Nevertheless, the fire department chief was forced to dispatch personnel to the nuclear plant.

"We had no choice under such a critical situation. However, since my most important responsibility is to guarantee the safety of my subordinates in their operations, my issuance of the order constitutes negligence of my responsibilities," he said. "I still feel it was contradictory."

Arai also said the department had not been notified that there was a radiation-proof building on the premises of the nuclear plant.

"Even the Fire and Disaster Management Agency of the Internal Affairs and Communications Ministry didn't know the existence of the facility and we were never informed of it. If we had known about the facility, we could have used it as a base for our operations," he said.

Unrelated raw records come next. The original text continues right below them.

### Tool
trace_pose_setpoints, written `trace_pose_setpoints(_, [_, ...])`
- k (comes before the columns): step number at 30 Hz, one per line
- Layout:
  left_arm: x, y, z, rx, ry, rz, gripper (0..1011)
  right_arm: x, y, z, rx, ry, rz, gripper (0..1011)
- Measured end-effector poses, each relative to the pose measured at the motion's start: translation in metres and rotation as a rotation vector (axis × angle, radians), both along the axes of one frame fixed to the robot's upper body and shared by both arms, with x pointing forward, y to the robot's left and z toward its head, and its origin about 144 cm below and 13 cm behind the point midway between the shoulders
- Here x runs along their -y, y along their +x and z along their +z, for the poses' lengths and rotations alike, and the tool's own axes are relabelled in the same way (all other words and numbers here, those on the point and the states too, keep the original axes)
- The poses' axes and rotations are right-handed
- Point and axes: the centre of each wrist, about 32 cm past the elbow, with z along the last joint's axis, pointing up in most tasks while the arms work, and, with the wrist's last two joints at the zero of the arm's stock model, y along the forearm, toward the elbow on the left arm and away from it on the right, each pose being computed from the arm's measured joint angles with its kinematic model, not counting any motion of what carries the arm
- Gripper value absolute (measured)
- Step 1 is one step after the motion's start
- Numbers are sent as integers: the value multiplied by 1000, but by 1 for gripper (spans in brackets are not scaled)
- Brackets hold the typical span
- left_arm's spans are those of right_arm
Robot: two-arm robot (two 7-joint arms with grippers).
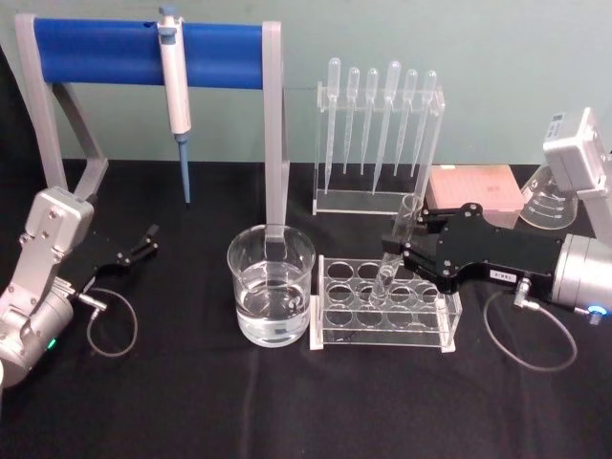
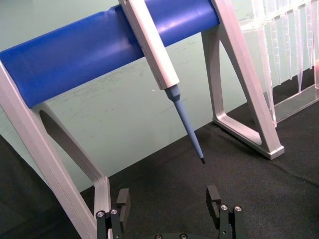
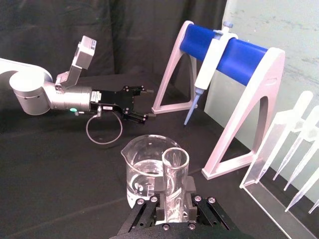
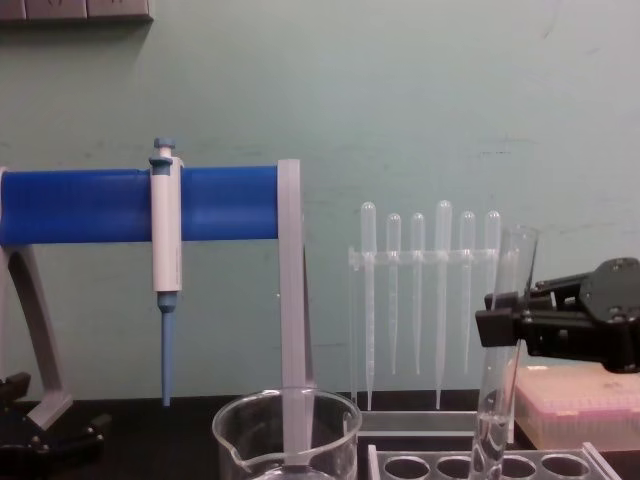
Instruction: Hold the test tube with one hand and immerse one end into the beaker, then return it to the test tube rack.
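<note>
My right gripper (image 1: 400, 251) is clamped on the test tube (image 1: 394, 251), holding it near upright with its round bottom at the clear tube rack (image 1: 382, 311) directly beneath my fingers. The beaker (image 1: 272, 285), part full of clear liquid, stands just beyond the tube on the side away from my wrist. I judge the dip not yet done: carrying across, immersing one end and returning remain. My left gripper (image 1: 139, 245) rests idle, jaws apart, well beyond the beaker. I count one tube, one beaker, one pipettor (image 1: 175, 91) and six plastic pipettes (image 1: 381, 120).
</note>
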Motion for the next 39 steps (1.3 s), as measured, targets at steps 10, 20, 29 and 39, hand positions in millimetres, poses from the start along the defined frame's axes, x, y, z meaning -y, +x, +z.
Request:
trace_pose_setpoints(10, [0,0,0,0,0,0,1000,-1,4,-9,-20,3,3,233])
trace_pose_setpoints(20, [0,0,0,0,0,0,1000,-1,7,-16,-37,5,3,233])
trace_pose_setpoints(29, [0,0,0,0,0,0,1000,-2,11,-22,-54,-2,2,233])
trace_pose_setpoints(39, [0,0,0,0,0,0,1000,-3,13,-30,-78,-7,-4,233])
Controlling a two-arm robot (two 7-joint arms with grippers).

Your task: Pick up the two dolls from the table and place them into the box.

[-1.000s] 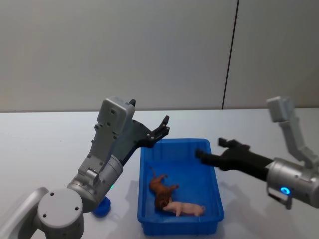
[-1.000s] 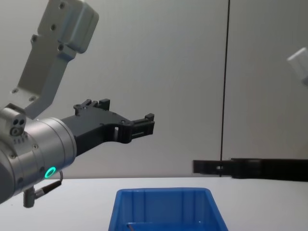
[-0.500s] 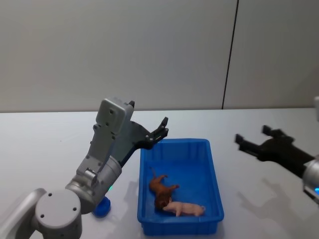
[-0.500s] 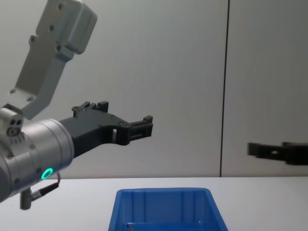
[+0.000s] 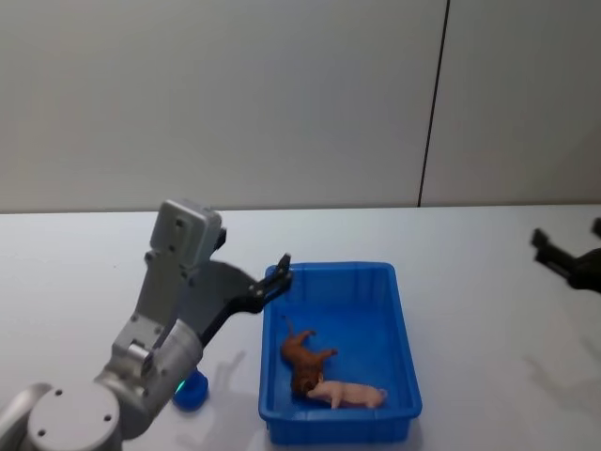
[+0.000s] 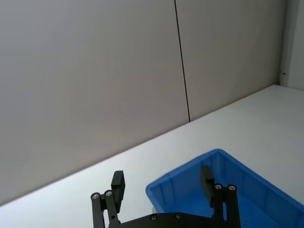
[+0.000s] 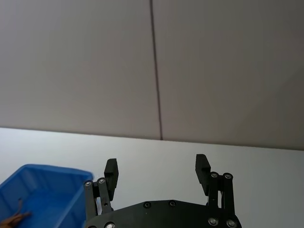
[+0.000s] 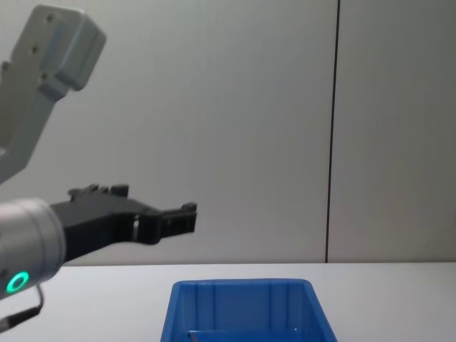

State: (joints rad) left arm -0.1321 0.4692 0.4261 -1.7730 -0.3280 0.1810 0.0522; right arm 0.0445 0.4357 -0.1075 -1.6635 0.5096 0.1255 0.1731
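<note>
Both dolls lie inside the box [image 5: 333, 268], toward its near end. The brown doll [image 5: 302, 355] is left of centre, and the pink doll [image 5: 349, 395] touches it on the near side. The left gripper [image 5: 279, 274] hovers above the box's far left corner, fingers spread and empty. The right gripper [image 5: 569, 246], likewise spread and empty, hangs over the table [image 5: 488, 310], well right of the box.

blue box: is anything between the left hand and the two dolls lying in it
Nothing visible does. The left hand, open, hovers above the far left corner of the box. The brown doll and the pink doll lie uncovered on its floor. The right hand is off to the right, open.
</note>
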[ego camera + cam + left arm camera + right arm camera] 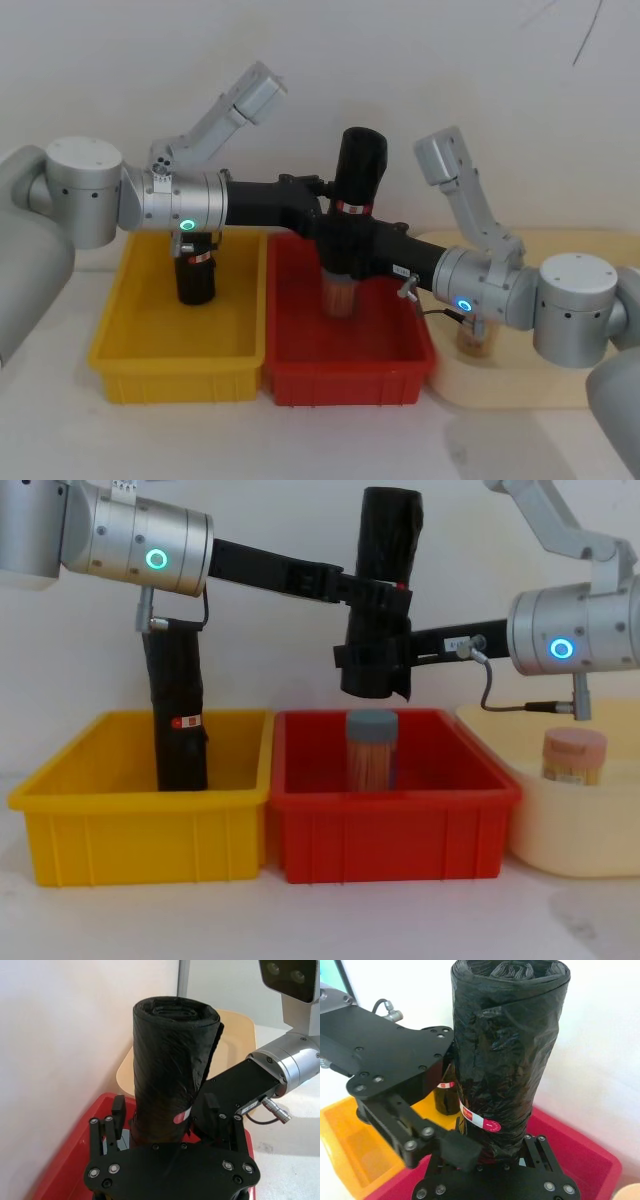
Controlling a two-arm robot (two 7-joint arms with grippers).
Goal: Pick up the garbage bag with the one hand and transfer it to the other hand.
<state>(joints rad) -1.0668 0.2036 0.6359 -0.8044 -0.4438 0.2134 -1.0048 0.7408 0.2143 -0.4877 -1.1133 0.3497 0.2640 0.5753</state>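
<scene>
You are holding the garbage bag (381, 600) upright in the air above the red bin (391, 835), and both grippers are closing on its middle: the left gripper (372, 598) and the right gripper (392, 656) just under it (this looks like the handover itself). The rolled plastic is glossy and soft, so it is probably slipping easily; I would keep the grip at the cinched waist. The jar (371, 750) is standing directly below, and open room is lying above.

Black garbage bag (383, 590), rolled, upright, above red bin (390, 832)
</scene>
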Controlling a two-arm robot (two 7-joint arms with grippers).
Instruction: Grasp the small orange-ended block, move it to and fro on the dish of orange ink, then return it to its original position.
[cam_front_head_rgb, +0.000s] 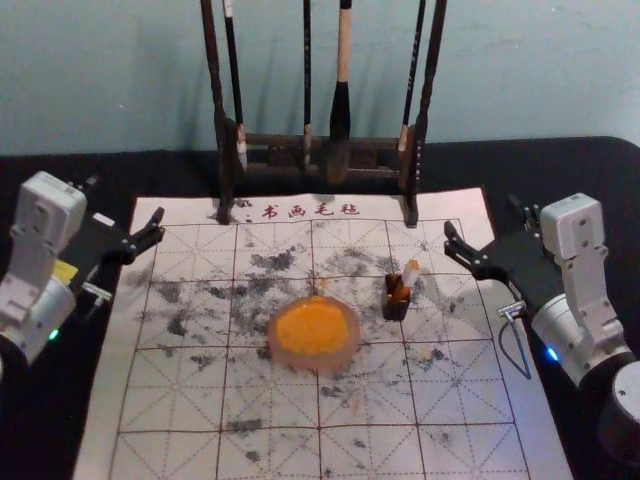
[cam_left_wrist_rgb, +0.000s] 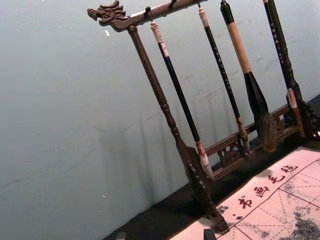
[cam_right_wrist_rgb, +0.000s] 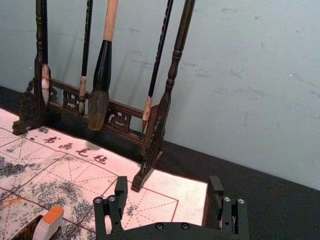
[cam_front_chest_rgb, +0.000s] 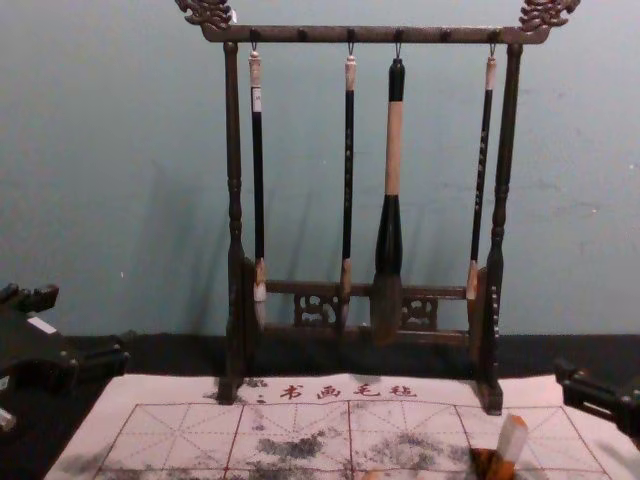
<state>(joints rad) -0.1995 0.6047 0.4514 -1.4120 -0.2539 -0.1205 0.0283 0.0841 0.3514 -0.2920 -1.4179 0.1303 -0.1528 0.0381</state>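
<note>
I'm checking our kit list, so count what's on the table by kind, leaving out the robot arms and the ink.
Brushes: 4
Rack: 1
Mat: 1
Dish: 1
Block: 1
Block holder: 1
Total: 9

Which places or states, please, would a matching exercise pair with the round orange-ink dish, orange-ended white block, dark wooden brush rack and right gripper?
1. Round orange-ink dish
2. Orange-ended white block
3. Dark wooden brush rack
4. Right gripper

A. At the white gridded mat's right side, jaws apart
B. In the small dark holder
C. Far edge of mat, bearing brushes
D. Near mat's middle

1D, 2B, 3C, 4A
</note>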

"Even the ministry only learned of the facility after we lodged a protest. Out of reflection on its slow response to the (January 1995) Great Hanshin and Awaji Earthquake, the government set up a crisis management center at the Prime Minister's Office. It should have shared necessary information on disasters with relevant organizations but failed to do so," he said. "The reason for the failure is the lack of a coordinator in response to the disaster. It's the most serious problem we should reflect on."